Think of your AI tool as a new staff member so you need to teach them what is confidential and how to handle that information and who they should listen to as each instruction is equally important so it is possible to get initial instructions to be leaked and may make it easier to override them. Dangers of prompt injection attacks and using prompt injection and were able to get system variables, get API key and make system work forever.

Generative AI within company systems need to think about granting access and then consider what protections need to be in place to access that information. OWASP has a list of 10 most critical LLM attacks and there are guides for using generative AI for trust, risk and security management solutions but need to have hands on expertise rather than theoretical knowledge.

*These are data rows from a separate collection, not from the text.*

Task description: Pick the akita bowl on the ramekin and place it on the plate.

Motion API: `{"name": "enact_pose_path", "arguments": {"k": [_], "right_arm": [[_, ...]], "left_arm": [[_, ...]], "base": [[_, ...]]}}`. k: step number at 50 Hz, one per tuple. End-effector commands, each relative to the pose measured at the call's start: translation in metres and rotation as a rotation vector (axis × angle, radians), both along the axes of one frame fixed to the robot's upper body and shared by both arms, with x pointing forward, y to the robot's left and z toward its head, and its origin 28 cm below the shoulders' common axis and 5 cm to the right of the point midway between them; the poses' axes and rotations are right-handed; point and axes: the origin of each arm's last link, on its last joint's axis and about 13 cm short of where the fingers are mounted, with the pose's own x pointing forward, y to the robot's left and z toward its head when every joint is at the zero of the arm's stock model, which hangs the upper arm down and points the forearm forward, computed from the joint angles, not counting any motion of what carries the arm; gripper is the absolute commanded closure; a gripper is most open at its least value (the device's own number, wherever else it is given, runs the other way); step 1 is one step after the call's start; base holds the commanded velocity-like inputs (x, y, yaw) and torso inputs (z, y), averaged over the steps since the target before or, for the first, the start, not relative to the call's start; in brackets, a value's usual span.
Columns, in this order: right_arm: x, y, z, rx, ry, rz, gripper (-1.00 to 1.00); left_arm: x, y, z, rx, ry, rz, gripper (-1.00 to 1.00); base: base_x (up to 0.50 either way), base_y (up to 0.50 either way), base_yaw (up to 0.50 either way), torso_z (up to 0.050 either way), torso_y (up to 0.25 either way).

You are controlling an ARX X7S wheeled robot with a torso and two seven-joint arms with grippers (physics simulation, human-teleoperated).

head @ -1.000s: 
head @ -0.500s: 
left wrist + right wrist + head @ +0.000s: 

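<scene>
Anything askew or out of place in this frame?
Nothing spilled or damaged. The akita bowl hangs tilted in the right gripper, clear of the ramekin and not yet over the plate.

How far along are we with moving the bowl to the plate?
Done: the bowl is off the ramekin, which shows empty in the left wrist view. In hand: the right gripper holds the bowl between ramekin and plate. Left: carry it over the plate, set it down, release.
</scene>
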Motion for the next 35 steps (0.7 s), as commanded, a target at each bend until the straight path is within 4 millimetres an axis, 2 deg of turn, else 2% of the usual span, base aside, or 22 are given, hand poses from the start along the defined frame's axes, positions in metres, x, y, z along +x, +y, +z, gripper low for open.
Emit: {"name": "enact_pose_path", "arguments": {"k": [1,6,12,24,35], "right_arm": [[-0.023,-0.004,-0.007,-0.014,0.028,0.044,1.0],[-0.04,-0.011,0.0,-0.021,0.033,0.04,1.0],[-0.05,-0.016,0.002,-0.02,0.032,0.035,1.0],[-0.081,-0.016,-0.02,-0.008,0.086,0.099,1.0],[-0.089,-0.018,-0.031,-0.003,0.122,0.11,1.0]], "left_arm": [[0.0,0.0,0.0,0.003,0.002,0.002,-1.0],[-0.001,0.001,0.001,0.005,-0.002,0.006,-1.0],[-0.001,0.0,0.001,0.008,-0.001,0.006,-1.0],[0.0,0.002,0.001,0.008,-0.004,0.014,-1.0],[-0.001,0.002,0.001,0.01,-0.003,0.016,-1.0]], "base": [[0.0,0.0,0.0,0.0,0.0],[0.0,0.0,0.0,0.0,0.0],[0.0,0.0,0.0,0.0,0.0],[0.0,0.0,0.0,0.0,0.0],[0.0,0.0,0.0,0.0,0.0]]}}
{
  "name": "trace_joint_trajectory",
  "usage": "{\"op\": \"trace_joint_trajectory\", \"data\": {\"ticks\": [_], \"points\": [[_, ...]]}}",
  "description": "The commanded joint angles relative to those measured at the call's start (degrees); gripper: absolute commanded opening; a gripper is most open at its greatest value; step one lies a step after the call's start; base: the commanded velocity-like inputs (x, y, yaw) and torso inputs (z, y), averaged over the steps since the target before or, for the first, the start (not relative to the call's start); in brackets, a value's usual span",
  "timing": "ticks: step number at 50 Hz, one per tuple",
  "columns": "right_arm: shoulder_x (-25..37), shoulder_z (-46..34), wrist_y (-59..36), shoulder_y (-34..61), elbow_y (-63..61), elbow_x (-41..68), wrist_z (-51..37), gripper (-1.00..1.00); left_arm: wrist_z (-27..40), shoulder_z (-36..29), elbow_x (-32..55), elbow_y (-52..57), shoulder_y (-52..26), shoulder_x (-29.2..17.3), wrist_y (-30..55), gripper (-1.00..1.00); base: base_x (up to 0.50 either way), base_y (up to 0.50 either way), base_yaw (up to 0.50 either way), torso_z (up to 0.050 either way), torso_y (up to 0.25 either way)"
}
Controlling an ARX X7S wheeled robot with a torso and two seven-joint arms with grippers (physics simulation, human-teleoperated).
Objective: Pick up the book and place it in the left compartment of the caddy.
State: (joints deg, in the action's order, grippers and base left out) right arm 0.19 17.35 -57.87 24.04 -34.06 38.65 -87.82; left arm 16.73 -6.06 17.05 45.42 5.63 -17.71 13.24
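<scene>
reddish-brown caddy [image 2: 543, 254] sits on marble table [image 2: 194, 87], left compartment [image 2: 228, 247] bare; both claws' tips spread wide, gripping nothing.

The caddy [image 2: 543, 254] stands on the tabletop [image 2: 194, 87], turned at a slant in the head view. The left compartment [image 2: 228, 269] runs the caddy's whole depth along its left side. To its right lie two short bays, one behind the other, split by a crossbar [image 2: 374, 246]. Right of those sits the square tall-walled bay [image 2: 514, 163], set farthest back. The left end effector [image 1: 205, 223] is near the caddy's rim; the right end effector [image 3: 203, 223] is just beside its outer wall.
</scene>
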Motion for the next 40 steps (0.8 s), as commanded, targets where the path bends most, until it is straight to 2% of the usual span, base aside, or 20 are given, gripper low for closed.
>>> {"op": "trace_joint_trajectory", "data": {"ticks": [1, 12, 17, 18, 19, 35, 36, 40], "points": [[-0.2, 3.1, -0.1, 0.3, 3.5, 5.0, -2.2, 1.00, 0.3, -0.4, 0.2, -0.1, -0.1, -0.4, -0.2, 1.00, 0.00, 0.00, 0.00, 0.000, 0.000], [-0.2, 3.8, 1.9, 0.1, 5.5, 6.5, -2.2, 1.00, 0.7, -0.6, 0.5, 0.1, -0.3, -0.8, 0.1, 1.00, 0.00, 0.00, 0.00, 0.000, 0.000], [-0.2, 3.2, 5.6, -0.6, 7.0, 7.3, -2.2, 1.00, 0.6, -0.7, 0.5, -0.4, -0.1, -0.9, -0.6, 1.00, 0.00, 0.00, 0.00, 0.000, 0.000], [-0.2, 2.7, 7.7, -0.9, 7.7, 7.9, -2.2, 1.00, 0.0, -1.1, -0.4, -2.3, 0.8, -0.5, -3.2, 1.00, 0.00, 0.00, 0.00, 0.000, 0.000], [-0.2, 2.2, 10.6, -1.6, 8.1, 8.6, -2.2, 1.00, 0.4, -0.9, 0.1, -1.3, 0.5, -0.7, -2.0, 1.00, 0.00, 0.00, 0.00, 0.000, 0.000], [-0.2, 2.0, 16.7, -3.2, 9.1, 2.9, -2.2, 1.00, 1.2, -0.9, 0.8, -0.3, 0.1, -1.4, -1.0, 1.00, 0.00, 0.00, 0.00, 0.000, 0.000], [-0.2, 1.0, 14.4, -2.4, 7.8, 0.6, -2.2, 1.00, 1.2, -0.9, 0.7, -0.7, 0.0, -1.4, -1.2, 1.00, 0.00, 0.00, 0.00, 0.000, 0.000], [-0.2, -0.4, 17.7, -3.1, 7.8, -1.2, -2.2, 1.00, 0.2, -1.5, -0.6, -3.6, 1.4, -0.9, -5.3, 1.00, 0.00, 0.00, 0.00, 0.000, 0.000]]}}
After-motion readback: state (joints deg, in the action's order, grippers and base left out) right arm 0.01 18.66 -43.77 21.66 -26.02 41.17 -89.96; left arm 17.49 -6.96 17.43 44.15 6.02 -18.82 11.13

Need to have practical knowledge to gain expertise so created a tool to teach community about LLM security and publish an open-source project for the community to build on so they created a tool that brings awareness to vulnerabilities when using LLMs such as getting it to swear or return illegal things, you could try making it get into character to bypass some protections like pretending to be Walter White from Breaking Bad to get a recipe for making Crystal Meth. They had their solution become a game which is known as Spy Logic and the aim is to get information from the bot and each level it gets harder and harder to trick the bot by using prompt injection as the system rules become more strict but can try different types of attacks. The app has different LLMs that interact together for the real-world architecture but matches what you would see in there with LLMs that would be performing different tasks and uses the OpenAI API and function calling to simulate email sending and perform the interaction between the bots and this is fully open-source and available at github.com/ScottLogic/prompt-injection.